## WORK TO BE COMPLETED
Print only the line with "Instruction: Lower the" and the lines after it, ending with the last line of the material, each exactly as it stands.

## PROVIDED DATA
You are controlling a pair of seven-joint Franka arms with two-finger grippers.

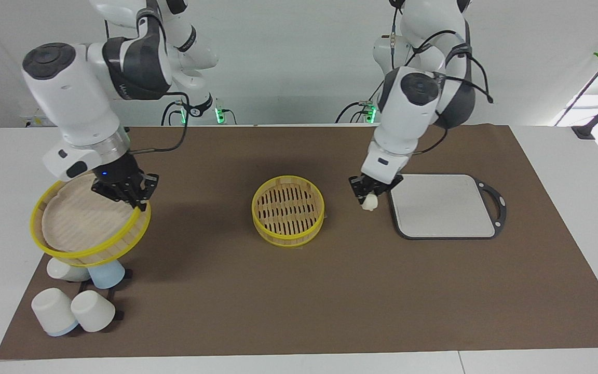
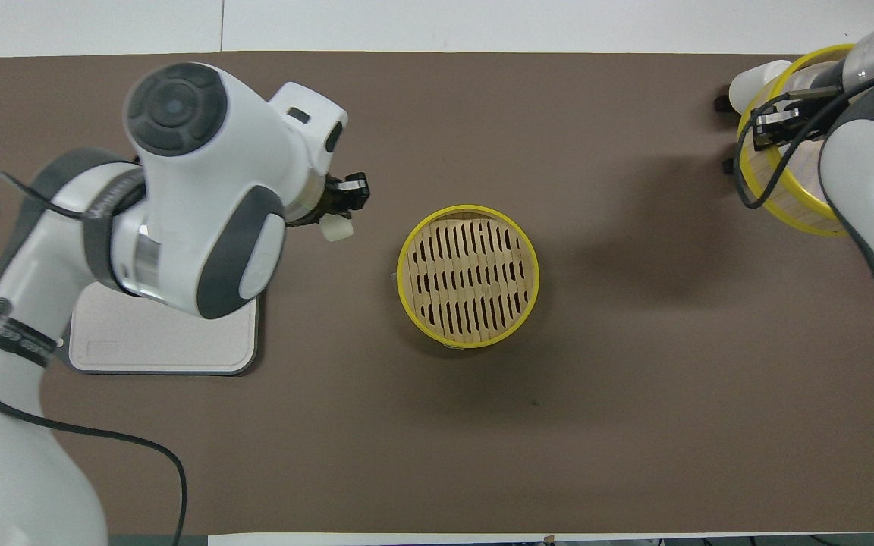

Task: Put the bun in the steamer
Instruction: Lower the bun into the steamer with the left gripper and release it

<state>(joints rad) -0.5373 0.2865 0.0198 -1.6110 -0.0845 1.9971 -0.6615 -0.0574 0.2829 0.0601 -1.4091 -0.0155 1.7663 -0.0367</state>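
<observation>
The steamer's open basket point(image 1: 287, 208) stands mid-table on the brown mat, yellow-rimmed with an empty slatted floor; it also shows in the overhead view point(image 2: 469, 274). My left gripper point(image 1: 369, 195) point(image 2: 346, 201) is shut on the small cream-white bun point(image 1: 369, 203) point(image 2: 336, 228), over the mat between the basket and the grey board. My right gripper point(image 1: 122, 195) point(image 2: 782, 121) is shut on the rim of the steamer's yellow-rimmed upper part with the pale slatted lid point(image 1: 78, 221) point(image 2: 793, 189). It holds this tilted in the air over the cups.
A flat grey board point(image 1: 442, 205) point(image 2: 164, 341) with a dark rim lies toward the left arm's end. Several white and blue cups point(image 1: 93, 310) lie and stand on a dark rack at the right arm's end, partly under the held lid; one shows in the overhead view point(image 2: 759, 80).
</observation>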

## SOLUTION BELOW
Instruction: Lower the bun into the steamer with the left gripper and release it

<state>(joints rad) -0.5373 0.2865 0.0198 -1.6110 -0.0845 1.9971 -0.6615 -0.0574 0.2829 0.0601 -1.4091 -0.0155 1.7663 -0.0367</state>
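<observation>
The steamer's open basket point(image 1: 287, 208) stands mid-table on the brown mat, yellow-rimmed with an empty slatted floor; it also shows in the overhead view point(image 2: 469, 274). My left gripper point(image 1: 369, 195) point(image 2: 346, 201) is shut on the small cream-white bun point(image 1: 369, 203) point(image 2: 336, 228), over the mat between the basket and the grey board. My right gripper point(image 1: 122, 195) point(image 2: 782, 121) is shut on the rim of the steamer's yellow-rimmed upper part with the pale slatted lid point(image 1: 78, 221) point(image 2: 793, 189). It holds this tilted in the air over the cups.
A flat grey board point(image 1: 442, 205) point(image 2: 164, 341) with a dark rim lies toward the left arm's end. Several white and blue cups point(image 1: 93, 310) lie and stand on a dark rack at the right arm's end, partly under the held lid; one shows in the overhead view point(image 2: 759, 80).
</observation>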

What appears above is the complete answer to the exercise.